THE DATA
§
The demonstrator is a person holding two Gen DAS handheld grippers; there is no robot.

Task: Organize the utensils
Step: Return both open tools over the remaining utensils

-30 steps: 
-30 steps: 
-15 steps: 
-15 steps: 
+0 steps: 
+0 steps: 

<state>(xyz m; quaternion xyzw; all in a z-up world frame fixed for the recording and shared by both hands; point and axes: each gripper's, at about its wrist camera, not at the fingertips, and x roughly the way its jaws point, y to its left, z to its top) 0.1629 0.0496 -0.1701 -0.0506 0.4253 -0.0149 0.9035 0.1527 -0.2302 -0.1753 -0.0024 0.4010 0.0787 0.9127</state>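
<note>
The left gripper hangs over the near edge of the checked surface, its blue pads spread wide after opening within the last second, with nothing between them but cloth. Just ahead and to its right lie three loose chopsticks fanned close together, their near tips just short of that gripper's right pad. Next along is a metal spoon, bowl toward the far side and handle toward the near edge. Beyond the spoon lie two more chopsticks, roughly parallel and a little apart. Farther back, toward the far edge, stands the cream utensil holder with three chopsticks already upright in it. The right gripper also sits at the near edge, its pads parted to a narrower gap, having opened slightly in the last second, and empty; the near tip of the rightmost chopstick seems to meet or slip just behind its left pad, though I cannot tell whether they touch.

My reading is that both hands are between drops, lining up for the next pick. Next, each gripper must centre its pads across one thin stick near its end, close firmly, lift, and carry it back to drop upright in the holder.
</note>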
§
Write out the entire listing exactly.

The demonstrator is a person holding two Gen DAS handheld grippers; there is no robot.

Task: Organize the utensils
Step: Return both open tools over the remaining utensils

-30 steps: 
-30 steps: 
-15 steps: 
-15 steps: 
+0 steps: 
+0 steps: 

<state>(xyz m; quaternion xyzw; all in a z-up world frame fixed for the recording and shared by both hands; point and axes: each gripper's, at about its wrist camera, not at the fingertips, and x roughly the way its jaws point, y to its left, z to its top) 0.1629 0.0496 -0.1701 -0.0506 0.4253 -0.0149 0.9035 0.1527 -0.2302 -0.1753 -0.0024 0.4010 0.0787 0.9127</state>
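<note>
The left gripper hangs over the near edge of the checked surface, its blue pads spread wide after opening within the last second, with nothing between them but cloth. Just ahead and to its right lie three loose chopsticks fanned close together, their near tips just short of that gripper's right pad. Next along is a metal spoon, bowl toward the far side and handle toward the near edge. Beyond the spoon lie two more chopsticks, roughly parallel and a little apart. Farther back, toward the far edge, stands the cream utensil holder with three chopsticks already upright in it. The right gripper also sits at the near edge, its pads parted to a narrower gap, having opened slightly in the last second, and empty; the near tip of the rightmost chopstick seems to meet or slip just behind its left pad, though I cannot tell whether they touch.

My reading is that both hands are between drops, lining up for the next pick. Next, each gripper must centre its pads across one thin stick near its end, close firmly, lift, and carry it back to drop upright in the holder.
</note>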

With that, the answer is complete.